▸ Your objective
Write the listing out again exactly as it stands, with no images.

"""

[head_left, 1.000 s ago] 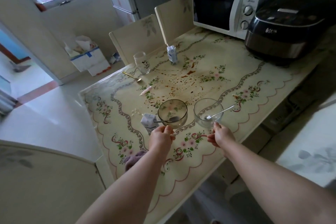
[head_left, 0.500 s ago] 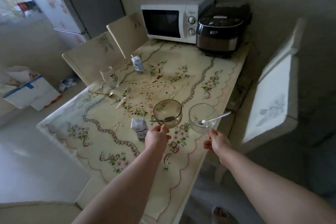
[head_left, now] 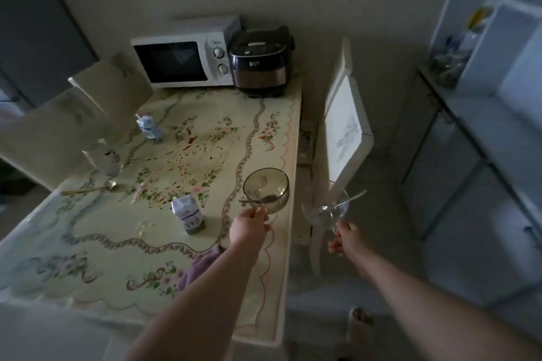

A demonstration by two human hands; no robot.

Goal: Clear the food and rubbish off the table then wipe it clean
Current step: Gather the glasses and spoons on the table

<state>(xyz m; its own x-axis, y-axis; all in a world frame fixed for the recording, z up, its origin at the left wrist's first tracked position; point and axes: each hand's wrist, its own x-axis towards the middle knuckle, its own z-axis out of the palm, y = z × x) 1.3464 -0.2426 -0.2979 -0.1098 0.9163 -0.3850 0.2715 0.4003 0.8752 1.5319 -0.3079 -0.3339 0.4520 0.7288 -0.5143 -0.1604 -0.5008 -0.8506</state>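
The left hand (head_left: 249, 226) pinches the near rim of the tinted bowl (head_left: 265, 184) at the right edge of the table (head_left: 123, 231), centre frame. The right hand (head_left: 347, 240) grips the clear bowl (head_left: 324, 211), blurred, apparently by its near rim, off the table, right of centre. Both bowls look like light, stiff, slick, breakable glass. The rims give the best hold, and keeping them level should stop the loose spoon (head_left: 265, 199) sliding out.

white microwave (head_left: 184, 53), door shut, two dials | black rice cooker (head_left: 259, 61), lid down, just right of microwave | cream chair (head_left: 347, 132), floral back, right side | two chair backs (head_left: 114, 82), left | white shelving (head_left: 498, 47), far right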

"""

▸ Response below
[head_left, 1.000 s ago] 
[head_left, 0.500 s ago] 
[head_left, now] 

A demonstration by two human hands; no robot.

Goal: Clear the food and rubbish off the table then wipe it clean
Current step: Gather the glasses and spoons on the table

<state>(xyz m; its own x-axis, y-axis; all in a world frame fixed for the recording, z up, its origin at the left wrist's first tracked position; point and axes: each hand's wrist, its own x-axis towards the middle knuckle, its own z-axis out of the palm, y = z × x) 1.3464 -0.2426 -0.2979 -0.1098 0.9163 -0.3850 0.2715 0.4003 0.8752 1.5319 -0.3079 -0.3339 0.4520 0.7288 -0.5143 -0.1604 -0.5008 -0.8506</state>
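The left hand (head_left: 249, 226) pinches the near rim of the tinted bowl (head_left: 265, 184) at the right edge of the table (head_left: 123, 231), centre frame. The right hand (head_left: 347, 240) grips the clear bowl (head_left: 324, 211), blurred, apparently by its near rim, off the table, right of centre. Both bowls look like light, stiff, slick, breakable glass. The rims give the best hold, and keeping them level should stop the loose spoon (head_left: 265, 199) sliding out.

white microwave (head_left: 184, 53), door shut, two dials | black rice cooker (head_left: 259, 61), lid down, just right of microwave | cream chair (head_left: 347, 132), floral back, right side | two chair backs (head_left: 114, 82), left | white shelving (head_left: 498, 47), far right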

At this point, the answer is complete.